Liz, jeune fille encore enfant, proche de sa mère et de ses poupées, est perdue quand elle est lâchée seule dans ce monde austère et dur des adultes. Les garçons, les fêtes, la drogue, elle tentera tout, jusqu’à la fuite…

Marty quant à lui, avec son imperméable et ses cheveux.. au look grunge prendra également un tout autre chemin que celui dont il avait rêvé.

Nous les suivons tous les trois au fil des ans, séparations, études, travail, échecs, succès, fiançailles ou mariages, relation heureuses, retrouvailles, décès, une vie, des vies…

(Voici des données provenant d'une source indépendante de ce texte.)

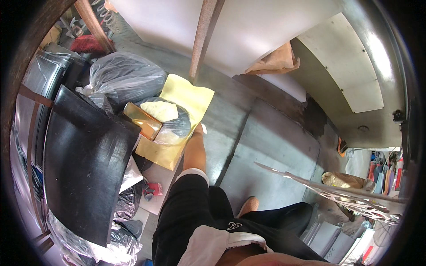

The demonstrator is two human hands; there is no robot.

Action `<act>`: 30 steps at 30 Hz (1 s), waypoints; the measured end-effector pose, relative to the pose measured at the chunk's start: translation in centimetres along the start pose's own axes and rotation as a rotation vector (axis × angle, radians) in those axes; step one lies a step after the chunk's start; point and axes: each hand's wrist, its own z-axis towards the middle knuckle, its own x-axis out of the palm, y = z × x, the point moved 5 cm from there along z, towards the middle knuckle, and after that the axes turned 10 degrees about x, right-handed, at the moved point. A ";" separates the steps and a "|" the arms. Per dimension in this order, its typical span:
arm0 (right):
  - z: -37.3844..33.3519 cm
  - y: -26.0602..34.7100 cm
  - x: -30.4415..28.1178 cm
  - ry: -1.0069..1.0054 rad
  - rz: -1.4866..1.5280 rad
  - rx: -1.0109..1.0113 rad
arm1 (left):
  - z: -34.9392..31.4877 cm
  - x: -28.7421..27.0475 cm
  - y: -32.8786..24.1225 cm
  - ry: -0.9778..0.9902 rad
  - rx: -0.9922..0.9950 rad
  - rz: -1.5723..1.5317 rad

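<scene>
Yellow sheet point(188, 94), upper centre of the frame, with the left hand point(198, 130) at its right edge; the fingers are hidden, so whether they grip cannot be told. The right hand is not in view. A glossy, translucent amber block point(144, 120) lies over the sheet, perhaps weighting its curl, beside a rounded, plastic-wrapped bundle point(179, 126). Left: smooth, bowed black panel point(86, 164), scuffed; above, crinkled film bag point(126, 75).
</scene>
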 end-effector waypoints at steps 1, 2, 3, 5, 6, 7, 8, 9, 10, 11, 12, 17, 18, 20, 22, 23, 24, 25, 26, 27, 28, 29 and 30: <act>-0.2 0.0 -0.1 0.003 0.002 0.004 | -0.1 0.2 0.0 -0.008 0.006 0.000; -0.2 0.0 -0.2 0.001 0.002 0.007 | -0.2 0.4 -0.2 -0.018 0.010 0.000; -0.2 0.0 -0.3 0.002 0.000 0.009 | -0.4 0.6 -0.7 -0.039 0.025 -0.005; 0.2 0.1 -0.6 -0.004 -0.003 0.005 | -1.3 0.8 -2.6 -0.123 0.104 -0.034; 0.5 0.2 -0.8 -0.012 -0.009 -0.007 | -2.0 0.9 -4.1 -0.169 0.152 -0.059; 1.1 0.4 -1.4 -0.029 -0.007 -0.031 | -3.5 0.1 -4.9 -0.261 0.205 -0.136; 1.5 0.6 -2.1 -0.048 -0.012 -0.052 | -4.8 0.0 -5.7 -0.167 0.198 -0.226; 2.1 0.9 -3.3 -0.073 -0.019 -0.076 | -6.6 -0.2 -6.6 -0.067 0.193 -0.322; 2.8 1.2 -4.7 -0.104 -0.036 -0.106 | -8.7 -1.2 -7.4 -0.065 0.207 -0.341; 3.5 1.7 -6.6 -0.141 -0.058 -0.138 | -11.1 -2.4 -8.0 -0.062 0.222 -0.359; 4.2 2.3 -9.0 -0.196 -0.088 -0.177 | -13.6 -3.8 -8.5 -0.042 0.274 -0.405; 8.9 7.1 -26.0 -0.438 -0.240 -0.344 | -27.0 -10.0 -9.5 0.010 0.398 -0.446; 10.4 8.5 -30.0 -0.560 -0.290 -0.388 | -29.0 -10.6 -9.9 -0.036 0.420 -0.350; 11.2 12.5 -36.8 -0.667 -0.344 -0.427 | -35.5 -12.3 -9.6 0.015 0.330 -0.593; 11.9 16.5 -41.3 -0.714 -0.380 -0.420 | -37.8 -13.9 -10.4 0.103 0.167 -0.750; 12.2 18.7 -43.1 -0.734 -0.397 -0.423 | -39.6 -14.7 -11.2 0.116 0.102 -0.811; 11.7 21.0 -43.8 -0.790 -0.340 -0.522 | -41.0 -16.2 -12.1 0.117 0.080 -0.876; 11.3 22.9 -43.7 -0.801 -0.432 -0.544 | -42.2 -18.4 -13.2 0.037 0.163 -0.833; 10.4 24.7 -43.0 -0.883 -0.459 -0.748 | -43.5 -20.8 -14.6 -0.059 0.278 -0.804; 10.1 25.3 -42.8 -0.923 -0.354 -0.765 | -44.9 -23.2 -16.0 -0.090 0.352 -0.747; 11.0 25.3 -42.3 -0.877 -0.334 -0.629 | -45.9 -25.7 -17.1 -0.095 0.371 -0.904; 11.8 25.0 -41.4 -0.794 -0.347 -0.527 | -46.7 -28.3 -17.8 -0.040 0.346 -1.033; 12.4 25.1 -40.4 -0.676 -0.314 -0.619 | -47.6 -30.5 -18.5 -0.018 0.295 -1.151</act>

Le roman est porté par une structure intelligente et fine, car de cinq ans en cinq ans, nous allons suivre les protagonistes de cette histoire racontée par Jules. Cet espace-temps va permettre à l’auteur de planter des pistes qui donnent au lecteur les clés pour comprendre les différents  personnages, mais aussi pour combler les vides en fonction de son propre vécu !

Ce que j’ai aimé ?

La question posée implicitement sur que fait-on de sa vie, et que serait-elle si un des points de départ avait été différent. La mort des parents, que l’on soit jeune ou moins jeune, qu’est-ce que ça change, qu’est-ce que ça implique dans nos caractères, culpabilité, remords, absence, chagrin ?
Et pourquoi la solitude et le silence des frères et sœur, le manque de communication, leur façon personnelle d’affronter le deuil n’est pas toujours compris par les autres membres de la fratrie.
Amours et amitiés de l’enfance, jusqu’où nous mènent-elles, est-ce important ou pas dans une vie…
Enfin, comprendre l’importance des clés, des bases données dans la vie par une éducation qui permet à chacun de comprendre, d’affronter son avenir et d’enjamber les obstacles de sa vie avec les armes plantées dès le plus jeune âge en chacun de nous.

La question est : qu’est-ce que ne serait pas différent ? Qu’est-ce qui serait invariable chez toi ? Qu’est-ce qui resterait identique dans n’importe quelle vie, quel que soit son déroulement ? Est-ce qu’il y a des choses en nous qui résistent à tout ?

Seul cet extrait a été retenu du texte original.